What you need to do -> What is needed is an exact copy of the data below, pictures excluded.

Dataset content ->

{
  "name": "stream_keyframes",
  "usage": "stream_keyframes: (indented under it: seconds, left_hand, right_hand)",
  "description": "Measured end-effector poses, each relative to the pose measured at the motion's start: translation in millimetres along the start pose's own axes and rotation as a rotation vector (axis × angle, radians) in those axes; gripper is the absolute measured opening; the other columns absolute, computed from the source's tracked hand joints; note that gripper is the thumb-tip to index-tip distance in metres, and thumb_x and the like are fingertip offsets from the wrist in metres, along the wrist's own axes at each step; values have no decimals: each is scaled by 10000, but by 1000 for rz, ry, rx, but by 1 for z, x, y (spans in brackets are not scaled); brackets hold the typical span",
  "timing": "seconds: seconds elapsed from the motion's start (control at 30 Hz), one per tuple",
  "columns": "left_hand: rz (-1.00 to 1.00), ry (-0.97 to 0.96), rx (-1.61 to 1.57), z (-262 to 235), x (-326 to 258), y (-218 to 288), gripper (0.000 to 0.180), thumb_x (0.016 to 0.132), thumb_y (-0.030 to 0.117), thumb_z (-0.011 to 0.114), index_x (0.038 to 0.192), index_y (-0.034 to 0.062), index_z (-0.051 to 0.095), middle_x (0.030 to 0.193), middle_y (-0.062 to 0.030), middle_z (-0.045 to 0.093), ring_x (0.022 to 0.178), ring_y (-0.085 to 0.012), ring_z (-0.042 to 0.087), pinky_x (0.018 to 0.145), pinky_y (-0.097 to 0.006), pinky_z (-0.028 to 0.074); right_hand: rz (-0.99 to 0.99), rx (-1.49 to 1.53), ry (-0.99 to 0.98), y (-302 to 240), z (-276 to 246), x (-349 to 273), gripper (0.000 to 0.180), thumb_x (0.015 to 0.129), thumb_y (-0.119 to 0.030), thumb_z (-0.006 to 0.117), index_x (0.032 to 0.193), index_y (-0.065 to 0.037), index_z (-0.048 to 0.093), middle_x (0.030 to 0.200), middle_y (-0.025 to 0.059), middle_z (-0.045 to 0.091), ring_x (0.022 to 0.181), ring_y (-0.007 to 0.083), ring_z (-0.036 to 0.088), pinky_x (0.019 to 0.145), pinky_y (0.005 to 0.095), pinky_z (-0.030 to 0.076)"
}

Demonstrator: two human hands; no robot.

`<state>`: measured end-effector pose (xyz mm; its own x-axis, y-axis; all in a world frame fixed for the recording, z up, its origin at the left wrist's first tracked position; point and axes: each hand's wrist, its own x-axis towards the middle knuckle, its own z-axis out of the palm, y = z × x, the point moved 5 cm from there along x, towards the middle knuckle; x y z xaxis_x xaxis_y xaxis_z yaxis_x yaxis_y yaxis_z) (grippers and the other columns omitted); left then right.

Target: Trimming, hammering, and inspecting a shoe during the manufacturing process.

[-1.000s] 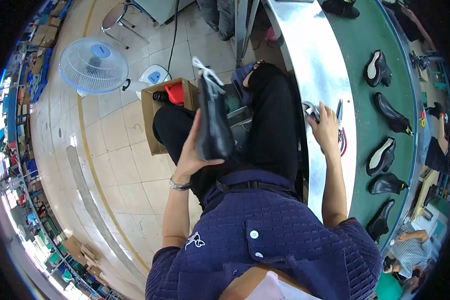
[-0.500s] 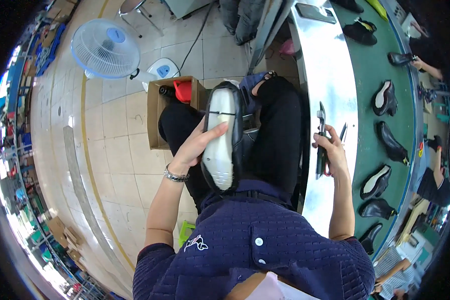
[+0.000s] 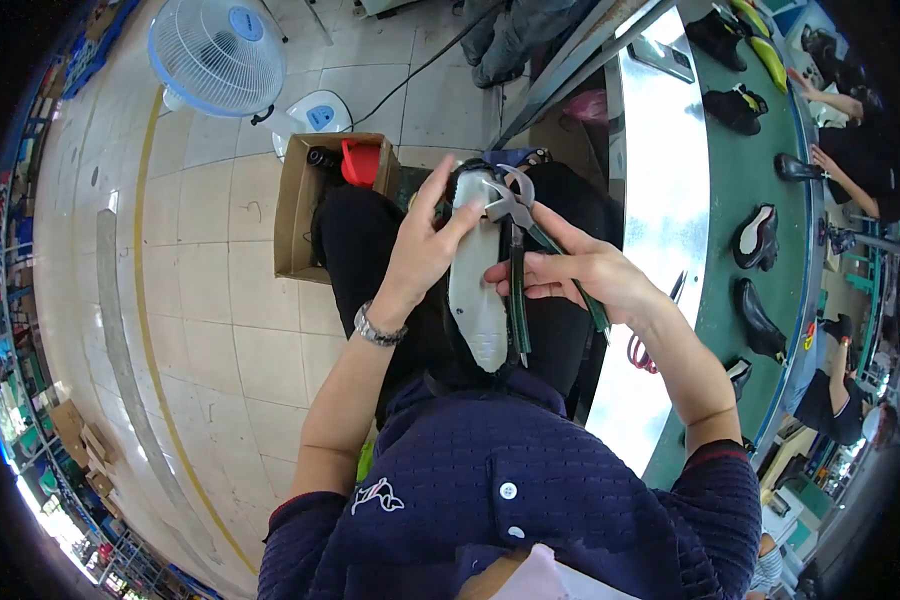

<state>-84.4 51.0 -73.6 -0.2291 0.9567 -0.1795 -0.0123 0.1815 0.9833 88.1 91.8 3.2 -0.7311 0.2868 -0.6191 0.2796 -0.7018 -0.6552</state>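
A black shoe with its pale sole (image 3: 477,290) facing up rests at my lap, toe and heel running away from me. My left hand (image 3: 422,250) grips it from the left side, thumb on the sole and index finger stretched along the edge. In my right hand (image 3: 595,270) is a pair of pincers (image 3: 520,270) with dark green handles, spread apart. Their metal jaws are at the far end of the sole, close to my left thumb. Whether the jaws pinch anything cannot be made out.
Red-handled scissors (image 3: 644,352) and a phone (image 3: 662,60) lie on the metal bench (image 3: 660,200) at my right. Beyond it, a green conveyor (image 3: 715,300) carries several black shoes. A cardboard box (image 3: 290,220) with a red item and a fan (image 3: 217,55) stand at left. Other people work across the conveyor.
My right hand has brought the pincers from the bench over to the shoe, and their handles have spread. My left hand has shifted toward the far end of the sole.
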Motion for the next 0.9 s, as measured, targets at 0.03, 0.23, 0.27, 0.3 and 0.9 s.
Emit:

Response below ->
{
  "name": "stream_keyframes",
  "usage": "stream_keyframes: (indented under it: seconds, left_hand, right_hand)",
  "description": "Measured end-effector poses, each relative to the pose measured at the motion's start: translation in millimetres along the start pose's own axes and rotation as a rotation vector (axis × angle, radians) in those axes; gripper is the absolute measured opening; the other columns absolute, computed from the source's tracked hand joints; note that gripper is the thumb-tip to index-tip distance in metres, and thumb_x and the like are fingertip offsets from the wrist in metres, along the wrist's own axes at each step; values have no decimals: each is scaled by 10000, but by 1000 for rz, ry, rx, but by 1 for z, x, y (spans in brackets are not scaled); brackets hold the typical span",
  "timing": "seconds: seconds elapsed from the motion's start (control at 30 Hz), one per tuple",
  "columns": "left_hand: rz (-1.00 to 1.00), ry (-0.97 to 0.96), rx (-1.61 to 1.57), z (-262 to 235), x (-326 to 258), y (-218 to 288), gripper (0.000 to 0.180), thumb_x (0.016 to 0.132), thumb_y (-0.030 to 0.117), thumb_z (-0.011 to 0.114), index_x (0.038 to 0.192), index_y (-0.034 to 0.062), index_z (-0.051 to 0.095), middle_x (0.030 to 0.193), middle_y (-0.062 to 0.030), middle_z (-0.045 to 0.093), ring_x (0.022 to 0.178), ring_y (-0.085 to 0.012), ring_z (-0.042 to 0.087), pinky_x (0.018 to 0.145), pinky_y (-0.097 to 0.006), pinky_z (-0.028 to 0.074); right_hand: rz (-0.99 to 0.99), rx (-1.49 to 1.53), ry (-0.99 to 0.98), y (-302 to 240), z (-276 to 246), x (-349 to 273), gripper (0.000 to 0.180), thumb_x (0.015 to 0.129), thumb_y (-0.119 to 0.030), thumb_z (-0.006 to 0.117), index_x (0.032 to 0.193), index_y (-0.065 to 0.037), index_z (-0.048 to 0.093), middle_x (0.030 to 0.200), middle_y (-0.025 to 0.059), middle_z (-0.045 to 0.091), ring_x (0.022 to 0.181), ring_y (-0.007 to 0.083), ring_z (-0.036 to 0.088), pinky_x (0.019 to 0.145), pinky_y (0.005 to 0.095), pinky_z (-0.030 to 0.076)"
}

Demonstrator: two human hands; no robot.

`<state>`: measured end-effector pose (xyz mm; its own x-axis, y-axis; all in a world frame fixed for the recording, z up, its origin at the left wrist's first tracked position; point and axes: each hand's wrist, its own x-axis towards the middle knuckle, its own z-axis out of the palm, y = z × x, the point moved 5 cm from there along x, towards the middle knuckle; x y z xaxis_x xaxis_y xaxis_z yaxis_x yaxis_y yaxis_z) (grippers and the other columns omitted); left then right.

Target: Trimming, hammering, and inspecting a shoe during the manufacturing process.

[-1.000s] 
[-0.500s] 
[+0.000s] 

<state>-84.4 51.0 -73.6 -0.2291 0.9567 -0.1795 -0.0123 0.1815 0.9833 88.1 91.8 3.2 -0.7311 0.2868 -0.6191 0.2796 -0.7018 -0.6552</state>
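A black shoe with its pale sole (image 3: 477,290) facing up rests at my lap, toe and heel running away from me. My left hand (image 3: 422,250) grips it from the left side, thumb on the sole and index finger stretched along the edge. In my right hand (image 3: 595,270) is a pair of pincers (image 3: 520,270) with dark green handles, spread apart. Their metal jaws are at the far end of the sole, close to my left thumb. Whether the jaws pinch anything cannot be made out.
Red-handled scissors (image 3: 644,352) and a phone (image 3: 662,60) lie on the metal bench (image 3: 660,200) at my right. Beyond it, a green conveyor (image 3: 715,300) carries several black shoes. A cardboard box (image 3: 290,220) with a red item and a fan (image 3: 217,55) stand at left. Other people work across the conveyor.
My right hand has brought the pincers from the bench over to the shoe, and their handles have spread. My left hand has shifted toward the far end of the sole.
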Motion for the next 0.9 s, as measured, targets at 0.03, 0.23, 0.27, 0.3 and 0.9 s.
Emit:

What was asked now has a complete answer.